YOUR INSTRUCTIONS -
Once you find the line with "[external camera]" in the data below, transcribe exactly each line from there to the line with "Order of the", inclusive, and nothing else. Drop the pictures.
:: DATA SHOWN ::
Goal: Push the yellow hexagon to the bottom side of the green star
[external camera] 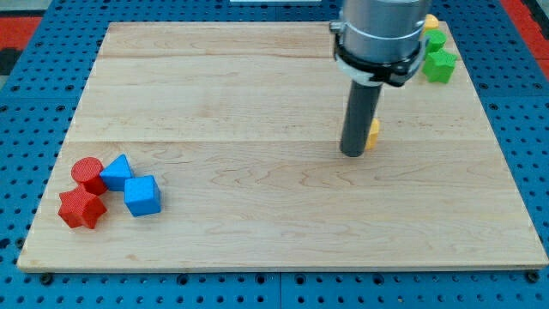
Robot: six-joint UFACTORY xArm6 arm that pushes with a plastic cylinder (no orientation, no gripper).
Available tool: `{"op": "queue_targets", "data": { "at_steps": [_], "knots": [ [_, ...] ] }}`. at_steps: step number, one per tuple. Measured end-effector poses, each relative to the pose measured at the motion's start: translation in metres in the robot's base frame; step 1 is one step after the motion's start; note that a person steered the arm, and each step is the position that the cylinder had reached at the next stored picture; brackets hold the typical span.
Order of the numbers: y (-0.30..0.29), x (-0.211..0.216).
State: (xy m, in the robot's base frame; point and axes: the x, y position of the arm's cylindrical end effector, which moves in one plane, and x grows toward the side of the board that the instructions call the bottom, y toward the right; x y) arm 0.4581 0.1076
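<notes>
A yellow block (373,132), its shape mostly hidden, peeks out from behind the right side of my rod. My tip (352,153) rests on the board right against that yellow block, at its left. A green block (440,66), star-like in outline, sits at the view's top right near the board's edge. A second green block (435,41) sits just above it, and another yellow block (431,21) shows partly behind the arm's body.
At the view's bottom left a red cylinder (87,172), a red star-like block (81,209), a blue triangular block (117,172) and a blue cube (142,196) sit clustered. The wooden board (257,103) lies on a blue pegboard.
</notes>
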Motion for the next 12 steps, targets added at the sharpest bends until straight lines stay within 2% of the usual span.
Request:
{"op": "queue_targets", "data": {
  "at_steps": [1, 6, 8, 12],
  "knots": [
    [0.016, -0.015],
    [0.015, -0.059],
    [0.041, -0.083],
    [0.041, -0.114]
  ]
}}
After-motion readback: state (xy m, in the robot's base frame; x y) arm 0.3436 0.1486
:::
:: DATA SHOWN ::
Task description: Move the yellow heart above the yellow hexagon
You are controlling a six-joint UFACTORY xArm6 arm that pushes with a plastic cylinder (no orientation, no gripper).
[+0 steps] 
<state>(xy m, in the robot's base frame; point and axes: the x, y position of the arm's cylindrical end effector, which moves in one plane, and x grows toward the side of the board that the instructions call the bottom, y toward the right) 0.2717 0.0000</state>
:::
COMPLETED EXERCISE -
[external camera] 
Robot: six-joint UFACTORY xArm6 arm that pushes with a plastic cylinder (no orientation, no gripper).
Available tool: `{"op": "queue_targets", "data": { "at_steps": [_], "knots": [ [_, ...] ] }}`. at_steps: step number, one per tuple. Measured end-effector poses, each relative to the pose measured at the motion's start: translation in metres in the robot's base frame; step 1 is one step after the motion's start; note that a person steered the arm, and each step is the position that the cylinder had reached at the next stored picture; brackets hold the typical span.
Order of the numbers: y (-0.30..0.29), x (-0.211..0.216).

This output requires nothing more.